2.696E-6 (cos 84.29) * 2 = 5.36E-6 \\I could have used (sin 5.71) too, right?

The correct answer is: 5.37E-7, which indeed is smaller than the original.

To answer (e) though, I'm not so sure why. The reason why (c) is bigger than (a) is because the distance is decreasing. The distance is limiting to zero as P-->Ec. As the denominator gets closer to zero, the value of the efield would be increase.

However, I can't grasp why the efield due to Es got smaller.

 

[Doc Al]

Ooooookay. Again.

tan theta = .0023/.023
theta = 5.71 degrees
90-5.71=84.29 //The other angle in the triangle. I HATE upside down triangles.

2.696E-6 (cos 84.29) * 2 = 5.36E-6 \\I could have used (sin 5.71) too, right?

Yes, since sinθ = cos(90-θ).

The correct answer is: 5.37E-7, which indeed is smaller than the original.

To answer (e) though, I'm not so sure why. The reason why (c) is bigger than (a) is because the distance is decreasing. The distance is limiting to zero as P-->Ec. As the denominator gets closer to zero, the value of the efield would be increase.

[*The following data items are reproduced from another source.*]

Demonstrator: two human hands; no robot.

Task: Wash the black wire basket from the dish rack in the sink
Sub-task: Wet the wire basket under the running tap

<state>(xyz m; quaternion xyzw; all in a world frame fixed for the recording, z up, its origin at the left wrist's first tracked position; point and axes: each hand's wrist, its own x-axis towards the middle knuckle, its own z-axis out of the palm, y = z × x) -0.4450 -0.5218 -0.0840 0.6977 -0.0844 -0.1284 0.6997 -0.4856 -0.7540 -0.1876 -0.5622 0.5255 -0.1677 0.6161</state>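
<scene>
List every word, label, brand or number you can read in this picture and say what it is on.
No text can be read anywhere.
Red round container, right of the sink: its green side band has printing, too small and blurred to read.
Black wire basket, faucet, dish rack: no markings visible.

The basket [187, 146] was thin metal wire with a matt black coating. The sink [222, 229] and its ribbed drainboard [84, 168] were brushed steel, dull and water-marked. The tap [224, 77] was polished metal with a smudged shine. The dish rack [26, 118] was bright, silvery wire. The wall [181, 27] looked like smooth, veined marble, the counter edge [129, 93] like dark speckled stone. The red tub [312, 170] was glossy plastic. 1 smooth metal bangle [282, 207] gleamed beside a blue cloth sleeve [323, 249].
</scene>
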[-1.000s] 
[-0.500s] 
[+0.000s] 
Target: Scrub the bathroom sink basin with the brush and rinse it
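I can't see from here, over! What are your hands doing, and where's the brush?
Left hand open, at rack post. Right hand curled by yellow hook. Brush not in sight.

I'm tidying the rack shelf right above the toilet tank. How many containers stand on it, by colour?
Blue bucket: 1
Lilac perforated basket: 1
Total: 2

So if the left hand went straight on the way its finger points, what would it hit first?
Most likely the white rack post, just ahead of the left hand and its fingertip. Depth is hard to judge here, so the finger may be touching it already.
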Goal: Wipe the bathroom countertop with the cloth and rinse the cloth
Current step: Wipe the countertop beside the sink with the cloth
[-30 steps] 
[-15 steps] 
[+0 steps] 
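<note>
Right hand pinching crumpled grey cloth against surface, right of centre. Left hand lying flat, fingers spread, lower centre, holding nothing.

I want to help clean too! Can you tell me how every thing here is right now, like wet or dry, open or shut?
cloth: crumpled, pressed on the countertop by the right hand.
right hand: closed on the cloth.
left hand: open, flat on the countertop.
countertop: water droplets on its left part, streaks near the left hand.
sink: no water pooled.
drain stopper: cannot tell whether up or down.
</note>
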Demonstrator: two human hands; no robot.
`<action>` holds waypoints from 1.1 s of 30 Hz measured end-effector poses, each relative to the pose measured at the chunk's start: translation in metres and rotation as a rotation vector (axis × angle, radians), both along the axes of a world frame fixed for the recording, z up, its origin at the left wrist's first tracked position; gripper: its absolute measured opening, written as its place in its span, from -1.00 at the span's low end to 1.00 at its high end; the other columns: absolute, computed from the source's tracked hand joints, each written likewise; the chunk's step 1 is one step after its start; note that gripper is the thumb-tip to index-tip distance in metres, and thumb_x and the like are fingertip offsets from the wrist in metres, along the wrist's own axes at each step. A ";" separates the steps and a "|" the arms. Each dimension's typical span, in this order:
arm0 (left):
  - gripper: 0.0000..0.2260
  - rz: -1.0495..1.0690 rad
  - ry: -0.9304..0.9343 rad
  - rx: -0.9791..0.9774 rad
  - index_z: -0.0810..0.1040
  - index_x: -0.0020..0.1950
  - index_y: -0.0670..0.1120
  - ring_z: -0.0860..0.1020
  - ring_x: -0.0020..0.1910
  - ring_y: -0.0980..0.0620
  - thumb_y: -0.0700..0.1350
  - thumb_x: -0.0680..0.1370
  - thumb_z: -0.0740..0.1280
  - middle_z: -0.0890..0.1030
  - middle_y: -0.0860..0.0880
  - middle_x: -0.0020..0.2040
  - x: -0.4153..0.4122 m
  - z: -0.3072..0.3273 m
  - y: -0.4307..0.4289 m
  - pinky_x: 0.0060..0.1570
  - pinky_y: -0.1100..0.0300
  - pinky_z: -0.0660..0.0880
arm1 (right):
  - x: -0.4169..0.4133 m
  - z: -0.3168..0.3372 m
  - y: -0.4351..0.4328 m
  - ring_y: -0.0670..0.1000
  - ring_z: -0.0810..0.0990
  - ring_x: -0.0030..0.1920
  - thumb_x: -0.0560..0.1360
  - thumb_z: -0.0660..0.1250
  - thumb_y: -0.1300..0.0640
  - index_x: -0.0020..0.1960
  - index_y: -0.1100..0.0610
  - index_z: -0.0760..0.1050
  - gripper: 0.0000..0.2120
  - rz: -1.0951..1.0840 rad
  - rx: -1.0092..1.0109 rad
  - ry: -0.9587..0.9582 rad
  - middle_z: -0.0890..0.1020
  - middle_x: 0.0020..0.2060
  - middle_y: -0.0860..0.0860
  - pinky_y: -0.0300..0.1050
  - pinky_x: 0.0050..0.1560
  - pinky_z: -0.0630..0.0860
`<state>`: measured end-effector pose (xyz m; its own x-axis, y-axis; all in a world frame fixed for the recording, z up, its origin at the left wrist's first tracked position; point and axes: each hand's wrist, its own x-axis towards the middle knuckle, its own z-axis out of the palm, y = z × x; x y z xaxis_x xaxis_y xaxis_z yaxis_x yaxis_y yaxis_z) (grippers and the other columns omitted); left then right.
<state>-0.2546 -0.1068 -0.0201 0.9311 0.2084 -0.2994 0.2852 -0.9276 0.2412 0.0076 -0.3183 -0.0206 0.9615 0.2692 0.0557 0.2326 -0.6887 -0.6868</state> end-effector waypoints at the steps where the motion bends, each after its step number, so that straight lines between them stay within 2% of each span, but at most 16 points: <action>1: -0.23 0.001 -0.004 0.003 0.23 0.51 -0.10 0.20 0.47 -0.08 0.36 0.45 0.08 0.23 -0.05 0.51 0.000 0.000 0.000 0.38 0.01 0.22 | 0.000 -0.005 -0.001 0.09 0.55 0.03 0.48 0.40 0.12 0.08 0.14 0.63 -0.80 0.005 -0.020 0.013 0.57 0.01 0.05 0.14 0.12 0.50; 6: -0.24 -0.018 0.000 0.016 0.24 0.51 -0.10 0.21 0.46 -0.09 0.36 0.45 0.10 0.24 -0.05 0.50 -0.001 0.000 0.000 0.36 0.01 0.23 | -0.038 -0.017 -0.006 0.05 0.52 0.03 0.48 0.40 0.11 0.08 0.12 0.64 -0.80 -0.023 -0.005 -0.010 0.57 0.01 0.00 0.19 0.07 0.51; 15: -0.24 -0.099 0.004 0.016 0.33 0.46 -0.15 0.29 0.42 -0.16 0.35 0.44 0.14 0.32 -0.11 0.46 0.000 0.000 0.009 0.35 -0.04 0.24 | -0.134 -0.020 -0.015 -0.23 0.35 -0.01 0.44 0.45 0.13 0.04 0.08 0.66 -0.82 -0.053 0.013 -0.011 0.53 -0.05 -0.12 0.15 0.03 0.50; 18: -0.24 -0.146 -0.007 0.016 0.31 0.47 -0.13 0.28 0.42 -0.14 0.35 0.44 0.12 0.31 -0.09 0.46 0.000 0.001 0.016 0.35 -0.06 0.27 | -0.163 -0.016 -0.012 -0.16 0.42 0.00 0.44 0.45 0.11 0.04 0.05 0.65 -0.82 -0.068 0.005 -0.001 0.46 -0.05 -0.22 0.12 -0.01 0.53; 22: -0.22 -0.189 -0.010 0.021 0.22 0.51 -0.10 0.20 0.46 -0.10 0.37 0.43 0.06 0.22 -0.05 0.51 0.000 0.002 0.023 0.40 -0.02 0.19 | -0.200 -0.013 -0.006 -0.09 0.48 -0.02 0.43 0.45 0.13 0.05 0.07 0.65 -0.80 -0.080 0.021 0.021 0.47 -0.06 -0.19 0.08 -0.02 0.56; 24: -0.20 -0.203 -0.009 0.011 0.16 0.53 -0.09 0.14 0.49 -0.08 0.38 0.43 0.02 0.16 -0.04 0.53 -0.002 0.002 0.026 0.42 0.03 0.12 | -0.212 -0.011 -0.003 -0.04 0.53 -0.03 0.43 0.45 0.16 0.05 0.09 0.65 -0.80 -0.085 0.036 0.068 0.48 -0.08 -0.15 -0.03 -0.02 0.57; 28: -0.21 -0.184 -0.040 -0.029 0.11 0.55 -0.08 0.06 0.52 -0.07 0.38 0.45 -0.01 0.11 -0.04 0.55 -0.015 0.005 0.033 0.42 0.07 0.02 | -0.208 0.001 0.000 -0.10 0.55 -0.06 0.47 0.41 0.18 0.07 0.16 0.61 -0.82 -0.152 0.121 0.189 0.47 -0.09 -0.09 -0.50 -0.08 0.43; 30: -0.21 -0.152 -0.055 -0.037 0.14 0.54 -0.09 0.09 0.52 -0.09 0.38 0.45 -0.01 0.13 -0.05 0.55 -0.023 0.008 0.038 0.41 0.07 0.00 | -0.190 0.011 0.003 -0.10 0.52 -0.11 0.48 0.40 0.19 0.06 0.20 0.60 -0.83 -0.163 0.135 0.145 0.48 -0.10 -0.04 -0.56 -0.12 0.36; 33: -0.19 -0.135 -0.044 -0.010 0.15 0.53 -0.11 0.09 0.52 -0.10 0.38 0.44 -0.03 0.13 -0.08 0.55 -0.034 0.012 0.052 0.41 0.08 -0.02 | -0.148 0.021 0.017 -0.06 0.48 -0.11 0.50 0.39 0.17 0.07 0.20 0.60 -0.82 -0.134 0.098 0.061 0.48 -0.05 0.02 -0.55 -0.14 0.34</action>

However, I can't grasp why the efield due to Es got smaller.

For Es, what matters is the y-component. As the angle with the horizontal gets smaller, so does the y-component.

 

[exitwound]

That makes sense now. I was thinking about it mathematically, and not visually.

Thanks for all the help. I'm sure I'll need more.